WHAT THE TASK ASKS:
Would you reproduce exactly the lines below from the one holding "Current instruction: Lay" through the one holding "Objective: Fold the", inclusive, and no others?

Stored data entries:

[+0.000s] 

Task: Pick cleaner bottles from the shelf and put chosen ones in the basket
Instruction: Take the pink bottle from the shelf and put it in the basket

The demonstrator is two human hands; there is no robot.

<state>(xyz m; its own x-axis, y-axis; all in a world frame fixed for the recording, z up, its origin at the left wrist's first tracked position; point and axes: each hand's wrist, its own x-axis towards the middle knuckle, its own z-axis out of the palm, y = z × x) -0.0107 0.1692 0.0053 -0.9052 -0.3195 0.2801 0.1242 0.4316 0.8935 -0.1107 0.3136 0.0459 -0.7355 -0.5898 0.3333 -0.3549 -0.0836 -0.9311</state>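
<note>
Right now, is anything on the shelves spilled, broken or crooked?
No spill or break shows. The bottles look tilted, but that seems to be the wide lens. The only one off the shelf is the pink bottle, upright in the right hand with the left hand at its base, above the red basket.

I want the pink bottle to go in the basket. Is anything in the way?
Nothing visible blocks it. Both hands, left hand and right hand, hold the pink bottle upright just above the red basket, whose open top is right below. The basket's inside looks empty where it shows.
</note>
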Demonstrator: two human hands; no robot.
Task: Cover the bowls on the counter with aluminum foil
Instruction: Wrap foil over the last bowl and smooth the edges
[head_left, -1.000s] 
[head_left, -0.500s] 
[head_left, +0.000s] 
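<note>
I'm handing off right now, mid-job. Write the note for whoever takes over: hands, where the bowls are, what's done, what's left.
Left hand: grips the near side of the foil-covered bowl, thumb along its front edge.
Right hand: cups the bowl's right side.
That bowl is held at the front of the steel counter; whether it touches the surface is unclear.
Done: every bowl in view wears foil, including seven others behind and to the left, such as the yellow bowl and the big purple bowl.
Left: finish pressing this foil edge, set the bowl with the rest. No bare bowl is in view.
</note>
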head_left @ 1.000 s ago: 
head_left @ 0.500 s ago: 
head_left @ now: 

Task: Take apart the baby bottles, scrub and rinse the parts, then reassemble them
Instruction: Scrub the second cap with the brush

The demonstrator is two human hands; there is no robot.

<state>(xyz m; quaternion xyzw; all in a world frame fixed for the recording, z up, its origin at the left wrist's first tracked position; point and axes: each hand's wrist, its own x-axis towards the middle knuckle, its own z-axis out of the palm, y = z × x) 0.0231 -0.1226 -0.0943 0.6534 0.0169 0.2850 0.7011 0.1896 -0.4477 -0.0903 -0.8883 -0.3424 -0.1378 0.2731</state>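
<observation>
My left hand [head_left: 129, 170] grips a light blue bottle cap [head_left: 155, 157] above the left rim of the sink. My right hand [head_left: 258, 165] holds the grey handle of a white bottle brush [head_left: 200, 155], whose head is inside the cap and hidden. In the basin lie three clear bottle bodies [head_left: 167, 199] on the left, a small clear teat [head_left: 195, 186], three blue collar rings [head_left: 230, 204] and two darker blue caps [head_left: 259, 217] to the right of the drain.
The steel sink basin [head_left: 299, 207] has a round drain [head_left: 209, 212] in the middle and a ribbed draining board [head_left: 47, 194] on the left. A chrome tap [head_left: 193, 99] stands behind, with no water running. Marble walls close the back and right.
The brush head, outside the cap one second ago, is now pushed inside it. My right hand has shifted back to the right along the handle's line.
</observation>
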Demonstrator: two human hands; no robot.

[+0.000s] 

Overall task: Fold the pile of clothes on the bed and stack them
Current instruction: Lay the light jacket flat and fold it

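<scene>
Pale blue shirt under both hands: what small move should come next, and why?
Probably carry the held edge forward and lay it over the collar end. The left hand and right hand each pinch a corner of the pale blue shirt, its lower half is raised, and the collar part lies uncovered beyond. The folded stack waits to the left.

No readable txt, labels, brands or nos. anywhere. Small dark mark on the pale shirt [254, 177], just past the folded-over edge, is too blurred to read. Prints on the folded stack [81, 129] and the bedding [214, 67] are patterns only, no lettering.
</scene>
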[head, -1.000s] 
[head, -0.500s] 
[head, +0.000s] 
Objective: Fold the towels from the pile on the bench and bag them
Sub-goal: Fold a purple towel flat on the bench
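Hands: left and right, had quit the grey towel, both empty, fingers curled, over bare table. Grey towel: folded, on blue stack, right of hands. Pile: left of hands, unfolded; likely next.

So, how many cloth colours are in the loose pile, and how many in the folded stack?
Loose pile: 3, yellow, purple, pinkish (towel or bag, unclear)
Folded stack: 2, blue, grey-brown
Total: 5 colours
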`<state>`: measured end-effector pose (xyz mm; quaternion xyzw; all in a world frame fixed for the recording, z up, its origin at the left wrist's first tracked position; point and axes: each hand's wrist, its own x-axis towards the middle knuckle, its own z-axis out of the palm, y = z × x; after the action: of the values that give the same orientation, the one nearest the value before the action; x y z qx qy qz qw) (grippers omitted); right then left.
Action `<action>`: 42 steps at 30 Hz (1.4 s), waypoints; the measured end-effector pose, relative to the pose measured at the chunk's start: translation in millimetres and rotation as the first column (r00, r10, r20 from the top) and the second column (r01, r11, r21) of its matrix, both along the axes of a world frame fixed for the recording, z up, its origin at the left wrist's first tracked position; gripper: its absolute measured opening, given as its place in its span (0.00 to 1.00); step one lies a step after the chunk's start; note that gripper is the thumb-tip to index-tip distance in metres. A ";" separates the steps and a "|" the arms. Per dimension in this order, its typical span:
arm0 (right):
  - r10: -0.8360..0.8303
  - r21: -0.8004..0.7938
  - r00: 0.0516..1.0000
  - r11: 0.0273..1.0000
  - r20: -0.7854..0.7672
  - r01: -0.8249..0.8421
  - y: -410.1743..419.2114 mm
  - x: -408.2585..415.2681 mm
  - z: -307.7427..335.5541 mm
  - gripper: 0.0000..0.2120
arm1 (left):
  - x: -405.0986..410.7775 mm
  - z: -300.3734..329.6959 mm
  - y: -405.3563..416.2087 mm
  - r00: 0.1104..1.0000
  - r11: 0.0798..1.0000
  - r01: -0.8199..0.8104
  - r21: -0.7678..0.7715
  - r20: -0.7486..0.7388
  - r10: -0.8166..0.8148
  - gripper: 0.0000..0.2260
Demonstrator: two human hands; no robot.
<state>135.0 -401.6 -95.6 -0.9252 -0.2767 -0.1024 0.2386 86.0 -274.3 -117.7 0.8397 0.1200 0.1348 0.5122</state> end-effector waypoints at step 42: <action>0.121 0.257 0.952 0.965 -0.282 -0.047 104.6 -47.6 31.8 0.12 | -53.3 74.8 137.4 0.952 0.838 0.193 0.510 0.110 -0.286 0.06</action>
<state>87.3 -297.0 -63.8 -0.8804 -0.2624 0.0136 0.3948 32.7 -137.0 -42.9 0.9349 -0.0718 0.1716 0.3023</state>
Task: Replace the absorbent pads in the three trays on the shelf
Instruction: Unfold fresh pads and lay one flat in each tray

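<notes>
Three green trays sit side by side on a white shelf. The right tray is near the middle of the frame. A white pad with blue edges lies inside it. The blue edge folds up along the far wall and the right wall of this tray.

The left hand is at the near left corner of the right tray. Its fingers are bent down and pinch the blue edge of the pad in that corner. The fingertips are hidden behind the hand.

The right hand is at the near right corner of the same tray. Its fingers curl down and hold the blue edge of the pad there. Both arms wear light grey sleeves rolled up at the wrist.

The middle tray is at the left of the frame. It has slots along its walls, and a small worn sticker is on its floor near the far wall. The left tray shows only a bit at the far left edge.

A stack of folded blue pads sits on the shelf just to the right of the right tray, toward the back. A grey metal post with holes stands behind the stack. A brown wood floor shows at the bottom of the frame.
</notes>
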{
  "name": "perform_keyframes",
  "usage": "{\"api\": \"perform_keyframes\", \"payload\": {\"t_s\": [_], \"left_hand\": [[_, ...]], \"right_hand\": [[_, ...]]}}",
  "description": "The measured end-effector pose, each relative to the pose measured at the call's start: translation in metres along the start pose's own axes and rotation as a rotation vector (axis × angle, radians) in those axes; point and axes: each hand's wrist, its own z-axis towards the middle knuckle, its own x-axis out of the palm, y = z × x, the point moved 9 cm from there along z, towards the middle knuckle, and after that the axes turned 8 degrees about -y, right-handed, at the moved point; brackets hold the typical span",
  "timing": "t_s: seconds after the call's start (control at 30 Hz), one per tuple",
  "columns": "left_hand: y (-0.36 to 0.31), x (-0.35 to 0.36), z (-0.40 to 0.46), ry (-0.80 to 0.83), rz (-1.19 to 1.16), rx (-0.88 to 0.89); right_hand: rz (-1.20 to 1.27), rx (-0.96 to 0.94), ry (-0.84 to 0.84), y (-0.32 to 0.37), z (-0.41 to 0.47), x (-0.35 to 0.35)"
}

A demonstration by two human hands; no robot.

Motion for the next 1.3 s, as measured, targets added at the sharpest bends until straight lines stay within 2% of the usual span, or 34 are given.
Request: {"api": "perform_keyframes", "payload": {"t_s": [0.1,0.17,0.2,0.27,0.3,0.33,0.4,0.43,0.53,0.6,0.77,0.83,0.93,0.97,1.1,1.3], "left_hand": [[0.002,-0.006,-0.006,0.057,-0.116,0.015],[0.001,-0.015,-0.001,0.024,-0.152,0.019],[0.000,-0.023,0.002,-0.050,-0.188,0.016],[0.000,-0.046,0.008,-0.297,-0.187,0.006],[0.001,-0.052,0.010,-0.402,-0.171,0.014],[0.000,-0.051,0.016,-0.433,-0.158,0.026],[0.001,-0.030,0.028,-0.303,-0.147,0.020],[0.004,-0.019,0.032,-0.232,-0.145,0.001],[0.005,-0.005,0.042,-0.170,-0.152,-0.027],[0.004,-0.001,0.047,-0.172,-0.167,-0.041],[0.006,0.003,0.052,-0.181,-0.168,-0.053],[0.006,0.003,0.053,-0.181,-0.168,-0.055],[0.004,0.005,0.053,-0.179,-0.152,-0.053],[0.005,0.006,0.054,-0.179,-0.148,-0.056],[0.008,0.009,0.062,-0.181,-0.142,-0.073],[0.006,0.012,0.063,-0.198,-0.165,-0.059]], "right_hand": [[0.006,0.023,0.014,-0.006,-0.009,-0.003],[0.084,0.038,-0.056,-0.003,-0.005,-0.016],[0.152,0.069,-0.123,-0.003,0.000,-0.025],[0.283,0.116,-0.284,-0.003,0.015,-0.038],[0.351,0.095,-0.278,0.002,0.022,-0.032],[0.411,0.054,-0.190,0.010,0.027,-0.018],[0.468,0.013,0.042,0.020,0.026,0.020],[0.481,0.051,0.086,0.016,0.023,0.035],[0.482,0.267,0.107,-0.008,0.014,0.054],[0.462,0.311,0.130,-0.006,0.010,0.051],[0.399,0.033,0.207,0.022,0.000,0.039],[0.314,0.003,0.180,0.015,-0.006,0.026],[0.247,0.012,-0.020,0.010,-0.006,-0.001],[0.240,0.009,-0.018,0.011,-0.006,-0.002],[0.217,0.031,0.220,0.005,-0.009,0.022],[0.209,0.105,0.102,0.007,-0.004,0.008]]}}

ANSWER TO THE PROBLEM:
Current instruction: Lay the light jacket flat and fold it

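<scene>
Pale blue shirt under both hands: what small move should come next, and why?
Probably carry the held edge forward and lay it over the collar end. The left hand and right hand each pinch a corner of the pale blue shirt, its lower half is raised, and the collar part lies uncovered beyond. The folded stack waits to the left.

No readable txt, labels, brands or nos. anywhere. Small dark mark on the pale shirt [254, 177], just past the folded-over edge, is too blurred to read. Prints on the folded stack [81, 129] and the bedding [214, 67] are patterns only, no lettering.
</scene>
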[head, -1.000s] 
[head, -0.500s] 
[head, +0.000s] 
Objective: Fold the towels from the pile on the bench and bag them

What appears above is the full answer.